By Jonathan Maze of Restaurant Business

Dunkin’ Brands on Sunday acknowledged that it has held talks on a potential sale to Arby’s owner Inspire Brands. Karen Raskopf, chief communications officer for the Canton, Mass.-based owner of Dunkin’ and Baskin-Robbins said the company held “preliminary discussions” with Inspire.

“Dunkin’ confirms that it has held preliminary discussions to be acquired by Inspire Brands,” Raskopf said in an emailed statement. “There is no certainty that any agreement will be reached. Neither group will comment further unless and until a transaction is agreed.”

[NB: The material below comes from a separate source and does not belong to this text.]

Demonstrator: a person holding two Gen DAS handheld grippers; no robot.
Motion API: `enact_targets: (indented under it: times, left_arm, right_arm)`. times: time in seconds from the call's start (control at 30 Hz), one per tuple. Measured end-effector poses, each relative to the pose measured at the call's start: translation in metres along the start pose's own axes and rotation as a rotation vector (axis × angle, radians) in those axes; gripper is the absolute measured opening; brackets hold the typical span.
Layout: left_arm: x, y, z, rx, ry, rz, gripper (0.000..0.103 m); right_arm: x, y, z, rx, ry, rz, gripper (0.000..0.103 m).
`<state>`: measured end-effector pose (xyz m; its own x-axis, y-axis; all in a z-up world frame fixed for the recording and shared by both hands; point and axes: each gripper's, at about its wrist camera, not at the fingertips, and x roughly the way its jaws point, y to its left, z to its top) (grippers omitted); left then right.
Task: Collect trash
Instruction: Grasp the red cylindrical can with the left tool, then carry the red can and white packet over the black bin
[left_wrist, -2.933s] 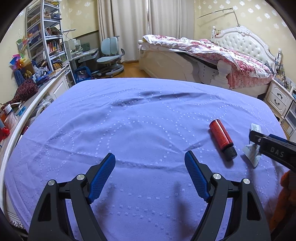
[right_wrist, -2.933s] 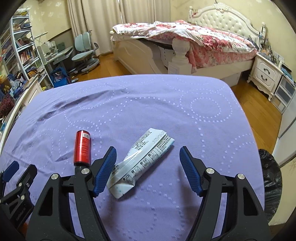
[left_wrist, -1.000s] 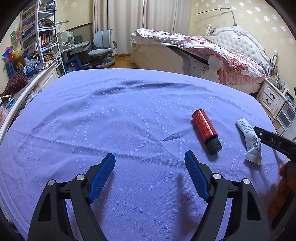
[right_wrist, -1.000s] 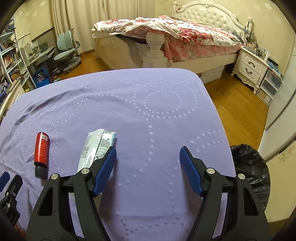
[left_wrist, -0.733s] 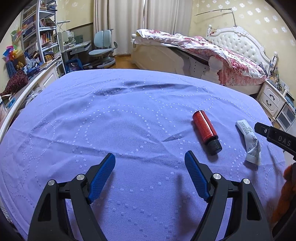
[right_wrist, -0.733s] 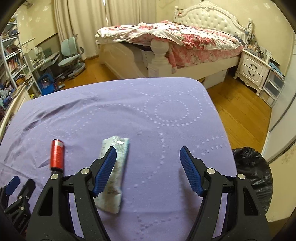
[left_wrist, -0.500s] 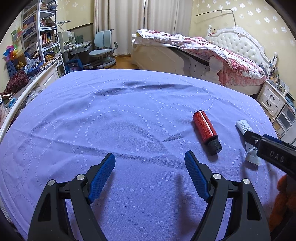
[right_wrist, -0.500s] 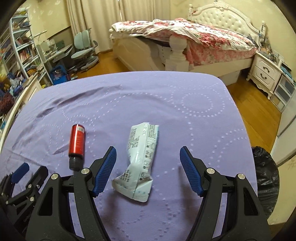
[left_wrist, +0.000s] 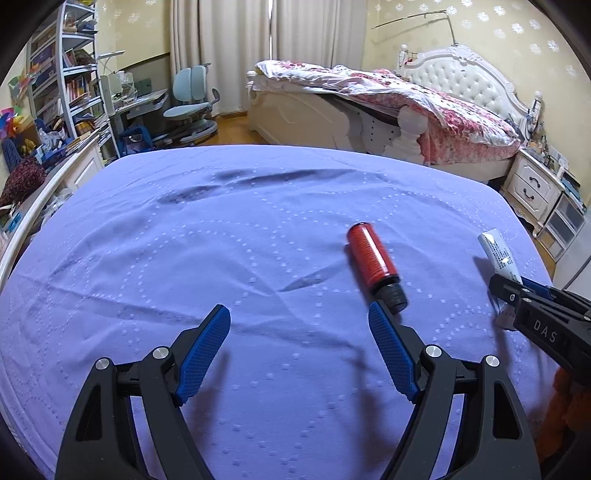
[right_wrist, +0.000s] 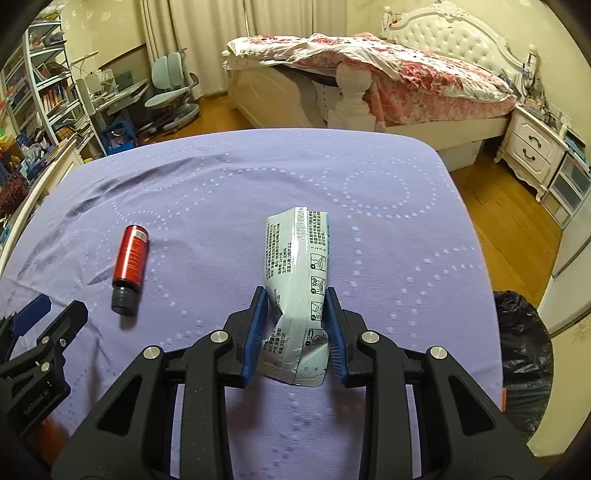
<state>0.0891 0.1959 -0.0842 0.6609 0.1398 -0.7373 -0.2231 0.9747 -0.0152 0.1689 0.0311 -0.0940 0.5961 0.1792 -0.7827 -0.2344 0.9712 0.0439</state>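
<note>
Lilac cloth covers the worktop (right_wrist: 369, 177). On it, the right tool (right_wrist: 295, 325) has just closed its blue pads on a crumpled white packet (right_wrist: 295, 266). The left tool (left_wrist: 299, 350) hovers open and empty near a red bottle (left_wrist: 373, 258) lying on its side.

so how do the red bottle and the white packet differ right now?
The red cylindrical bottle with a black cap lies free on the purple cloth; the crumpled white printed packet is pinched in the right claw, whose jaws have just been closing. The bottle is rigid and round, the packet flat and creased. Both are trash.
</note>
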Motion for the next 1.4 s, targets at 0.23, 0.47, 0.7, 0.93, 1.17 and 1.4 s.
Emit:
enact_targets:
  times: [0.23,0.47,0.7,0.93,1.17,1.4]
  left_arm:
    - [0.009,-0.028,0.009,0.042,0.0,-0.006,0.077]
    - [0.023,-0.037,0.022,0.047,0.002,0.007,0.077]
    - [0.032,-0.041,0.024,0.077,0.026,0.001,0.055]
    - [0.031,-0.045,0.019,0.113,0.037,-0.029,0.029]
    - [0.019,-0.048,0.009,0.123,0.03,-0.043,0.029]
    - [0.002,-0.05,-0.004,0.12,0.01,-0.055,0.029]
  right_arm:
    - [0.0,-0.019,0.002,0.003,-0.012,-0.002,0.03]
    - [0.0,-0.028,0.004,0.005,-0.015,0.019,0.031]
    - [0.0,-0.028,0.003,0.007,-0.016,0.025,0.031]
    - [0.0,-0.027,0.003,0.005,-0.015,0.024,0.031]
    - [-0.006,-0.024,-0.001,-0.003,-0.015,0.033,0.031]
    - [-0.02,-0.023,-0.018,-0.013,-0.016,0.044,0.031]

The comment came in the aftermath of a New York Times report Sunday that Dunkin’ is in talks with Inspire, the Atlanta-based brand operator owned largely by the private equity firm Roark Capital. The Times said the deal would value Dunkin’ at $9 billion.

Dunkin’ currently has a market capitalization of $7.3 billion and an enterprise valuation of $9.8 billion, according to data from the financial services site Sentieo. The company closed trading on Friday at $88.79 per share, an all-time high since its 2011 initial public offering.

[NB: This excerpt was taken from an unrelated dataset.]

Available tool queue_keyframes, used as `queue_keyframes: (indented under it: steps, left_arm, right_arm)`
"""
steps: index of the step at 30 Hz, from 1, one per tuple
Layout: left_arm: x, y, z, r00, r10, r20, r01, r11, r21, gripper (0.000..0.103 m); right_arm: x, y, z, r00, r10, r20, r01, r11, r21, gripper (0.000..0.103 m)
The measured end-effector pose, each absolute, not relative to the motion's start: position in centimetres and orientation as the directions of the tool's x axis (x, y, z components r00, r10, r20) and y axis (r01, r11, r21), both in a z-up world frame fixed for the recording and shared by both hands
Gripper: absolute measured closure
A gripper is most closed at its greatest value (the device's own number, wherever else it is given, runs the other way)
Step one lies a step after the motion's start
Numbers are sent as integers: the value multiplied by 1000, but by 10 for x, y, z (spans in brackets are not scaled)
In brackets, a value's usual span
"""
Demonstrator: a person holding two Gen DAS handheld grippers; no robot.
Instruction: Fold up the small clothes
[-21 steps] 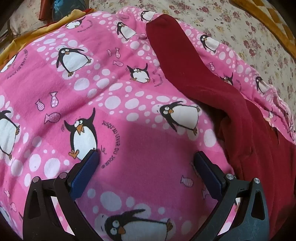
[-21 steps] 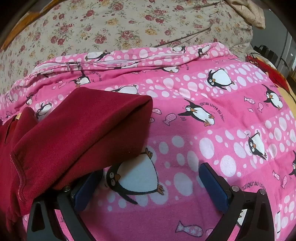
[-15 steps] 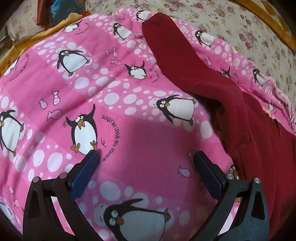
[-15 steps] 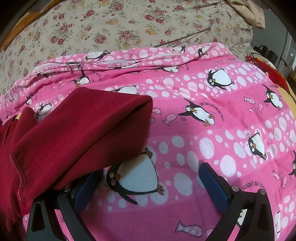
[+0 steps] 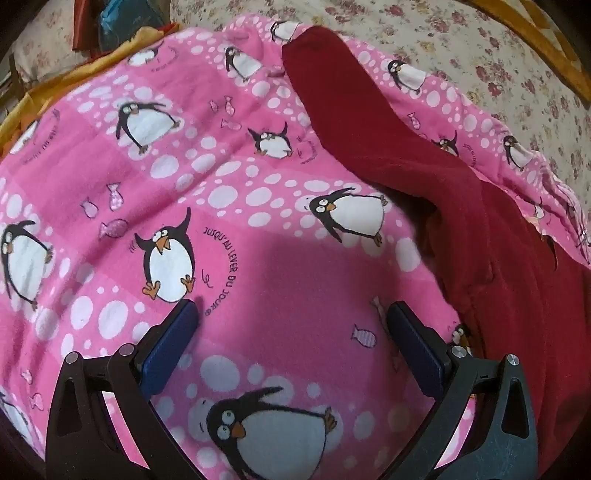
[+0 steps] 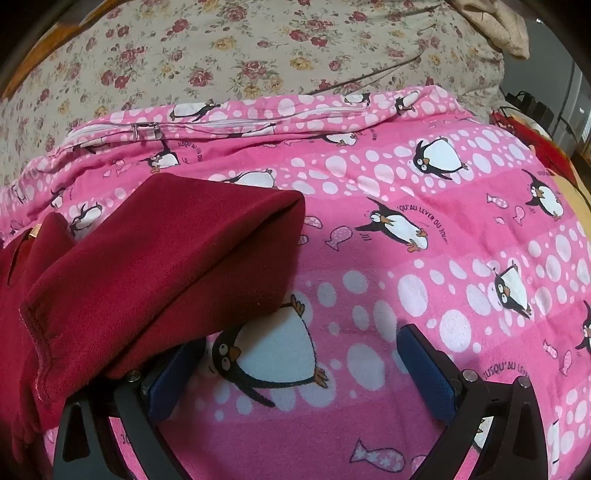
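A dark red fleece garment [image 5: 480, 236] lies on a pink penguin-print blanket [image 5: 184, 184], running from the top centre down the right side of the left wrist view. My left gripper [image 5: 291, 317] hovers open over bare blanket, left of the garment. In the right wrist view the red garment [image 6: 155, 273] fills the left side, one sleeve-like end pointing right. Its lower edge drapes over the left finger of my right gripper [image 6: 301, 345], which stands open above the blanket [image 6: 424, 280]. Nothing sits between either pair of blue pads.
The blanket rests on a floral bedsheet [image 6: 258, 55]. A zipper [image 6: 147, 129] runs along the blanket's far edge. Orange fabric [image 5: 74, 88] and a blue item [image 5: 122, 22] lie at the left wrist view's upper left. Cables and red items [image 6: 524, 122] sit at the far right.
The left gripper has shifted over the blanket, so the penguins and the red garment sit a little lower and further left in its view. The right gripper's view is unchanged.
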State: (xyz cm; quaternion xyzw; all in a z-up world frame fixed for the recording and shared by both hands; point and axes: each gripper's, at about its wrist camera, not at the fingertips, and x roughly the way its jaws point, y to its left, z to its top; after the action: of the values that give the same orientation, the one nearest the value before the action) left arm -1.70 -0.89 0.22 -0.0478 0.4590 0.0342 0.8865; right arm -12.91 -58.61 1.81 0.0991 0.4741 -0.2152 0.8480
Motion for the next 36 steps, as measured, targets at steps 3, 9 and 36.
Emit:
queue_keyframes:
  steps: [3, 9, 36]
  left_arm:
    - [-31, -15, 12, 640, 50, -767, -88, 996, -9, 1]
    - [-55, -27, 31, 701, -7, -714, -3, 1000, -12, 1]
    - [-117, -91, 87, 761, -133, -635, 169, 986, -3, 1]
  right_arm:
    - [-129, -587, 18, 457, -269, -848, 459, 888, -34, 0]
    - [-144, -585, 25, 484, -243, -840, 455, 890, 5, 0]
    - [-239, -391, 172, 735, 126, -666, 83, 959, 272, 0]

A go-private deal involving Dunkin’ has been rumored for some time. The company has long been considered a potential target for a number of large, financially strong brand-collecting companies, though the investment firm JAB Holdings, owner of Panera Bread, was thought to be the most likely buyer.

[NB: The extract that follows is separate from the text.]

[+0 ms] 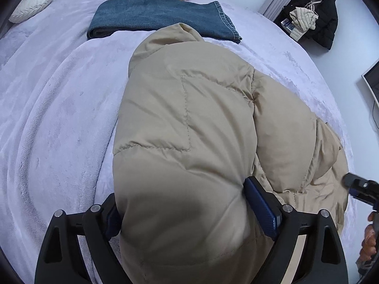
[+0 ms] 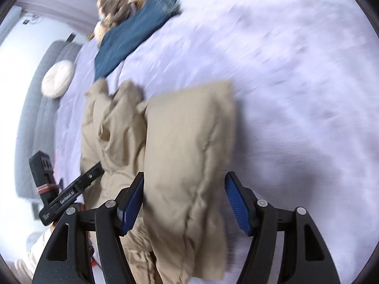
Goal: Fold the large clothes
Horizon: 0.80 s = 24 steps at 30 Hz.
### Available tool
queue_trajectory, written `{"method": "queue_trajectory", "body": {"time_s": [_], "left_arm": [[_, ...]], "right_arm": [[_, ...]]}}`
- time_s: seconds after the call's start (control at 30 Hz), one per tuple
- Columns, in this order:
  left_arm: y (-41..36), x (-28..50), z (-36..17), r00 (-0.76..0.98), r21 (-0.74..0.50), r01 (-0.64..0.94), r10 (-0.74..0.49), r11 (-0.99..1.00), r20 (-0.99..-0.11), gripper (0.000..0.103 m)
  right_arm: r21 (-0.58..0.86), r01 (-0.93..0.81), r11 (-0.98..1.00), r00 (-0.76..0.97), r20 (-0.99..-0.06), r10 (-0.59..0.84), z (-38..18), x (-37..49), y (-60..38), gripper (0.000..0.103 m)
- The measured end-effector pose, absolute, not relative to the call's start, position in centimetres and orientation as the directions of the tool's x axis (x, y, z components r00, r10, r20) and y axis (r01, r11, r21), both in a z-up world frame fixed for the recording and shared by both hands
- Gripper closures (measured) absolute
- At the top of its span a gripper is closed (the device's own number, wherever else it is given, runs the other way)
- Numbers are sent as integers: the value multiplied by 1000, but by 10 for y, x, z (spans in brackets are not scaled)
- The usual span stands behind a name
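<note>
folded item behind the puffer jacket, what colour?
Dark blue denim, stitched hem showing; clearest in the left wrist view.

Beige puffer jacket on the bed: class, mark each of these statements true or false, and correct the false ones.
1. The beige puffer jacket lies on a lavender blanket. True.
2. Folded blue jeans lie beyond the jacket. True.
3. The jeans lie on top of the jacket. False: they lie apart from it, further up the bed.
4. The right gripper has its jaws clamped shut on the jacket. False: the jaws stand apart; jacket fabric lies between them, and the right pad is clear of it.
5. A round white cushion sits near the headboard. True.
</note>
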<state>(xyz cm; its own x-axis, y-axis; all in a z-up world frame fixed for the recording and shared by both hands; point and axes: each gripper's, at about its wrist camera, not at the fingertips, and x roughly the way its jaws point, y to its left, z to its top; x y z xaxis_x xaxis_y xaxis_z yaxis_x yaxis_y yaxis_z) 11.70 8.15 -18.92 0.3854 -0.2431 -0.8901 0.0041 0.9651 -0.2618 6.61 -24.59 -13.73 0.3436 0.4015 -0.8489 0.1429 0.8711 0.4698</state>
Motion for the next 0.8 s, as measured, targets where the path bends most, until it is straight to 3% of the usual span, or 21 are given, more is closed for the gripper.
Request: {"method": "queue_trajectory", "body": {"time_s": [0.13,0.2,0.37,0.5,0.63,0.8], "left_arm": [[76,114,-187,394,-238,-9,-215,971,-894,9],[71,115,-187,393,-216,-19,-191,976,-900,6],[67,123,-164,404,-152,-13,-134,988,-905,6],[81,139,-145,504,-151,-2,-130,988,-854,6],[68,157,-172,424,-181,30,-177,983,-888,6],[55,156,-185,430,-127,52,-137,991,-893,2]], "right_arm": [[526,109,844,439,-787,434,-102,72,-234,71],[567,60,822,415,-763,496,-104,78,-214,78],[493,50,869,382,-813,439,-141,111,-158,86],[429,122,895,329,-868,372,-169,119,-168,102],[400,135,906,308,-886,346,-192,134,-178,103],[417,138,898,301,-882,363,-209,138,-188,103]]}}
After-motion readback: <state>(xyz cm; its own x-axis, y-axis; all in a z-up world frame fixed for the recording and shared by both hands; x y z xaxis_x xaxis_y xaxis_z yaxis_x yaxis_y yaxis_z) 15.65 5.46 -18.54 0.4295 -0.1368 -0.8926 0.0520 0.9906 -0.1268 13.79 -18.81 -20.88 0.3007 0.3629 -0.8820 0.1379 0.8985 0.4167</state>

In addition to Arby’s, Inspire’s operates Buffalo Wild Wings, Sonic, Jimmy John’s and Rusty Taco. 

Yet Inspire, created in 2018 when Arby’s acquired the casual dining chain Buffalo Wild Wings, has been on a shopping binge. Since then, the company has bought the burger chain Sonic and folded in the sandwich chain Jimmy John’s, also owned by Roark. Dunkin’ gives Inspire two more brands, notably the beverage concept Dunkin’.

That would be Inspire’s largest acquisition by far and would give the company one of the 10 largest chains. It would be the restaurant industry’s largest deal since the 2014 sale of Tim Hortons to Burger King, a deal that created the brand operator Restaurant Brand International.

Dunkin’, the coffee chain, has been among the industry’s steadiest concepts over the years. Global system sales exceeded $10 billion in 2019, according to data from Restaurant Business sister company Technomic, up nearly 77%. The bulk of that, $9.3 billion, is in the U.S.

It is the eighth largest restaurant chain in the U.S. based on system sales. But it is the fourth largest chain in terms of unit count, with more than 9,600 at the end of last year, according to Technomic.

Yet Dunkin’ has considerable room for growth, both in the U.S. where the company has been expanding further west from its Northeastern roots, and internationally. The company has been locked in an intensifying battle for coffee supremacy with the Seattle-based giant Starbucks.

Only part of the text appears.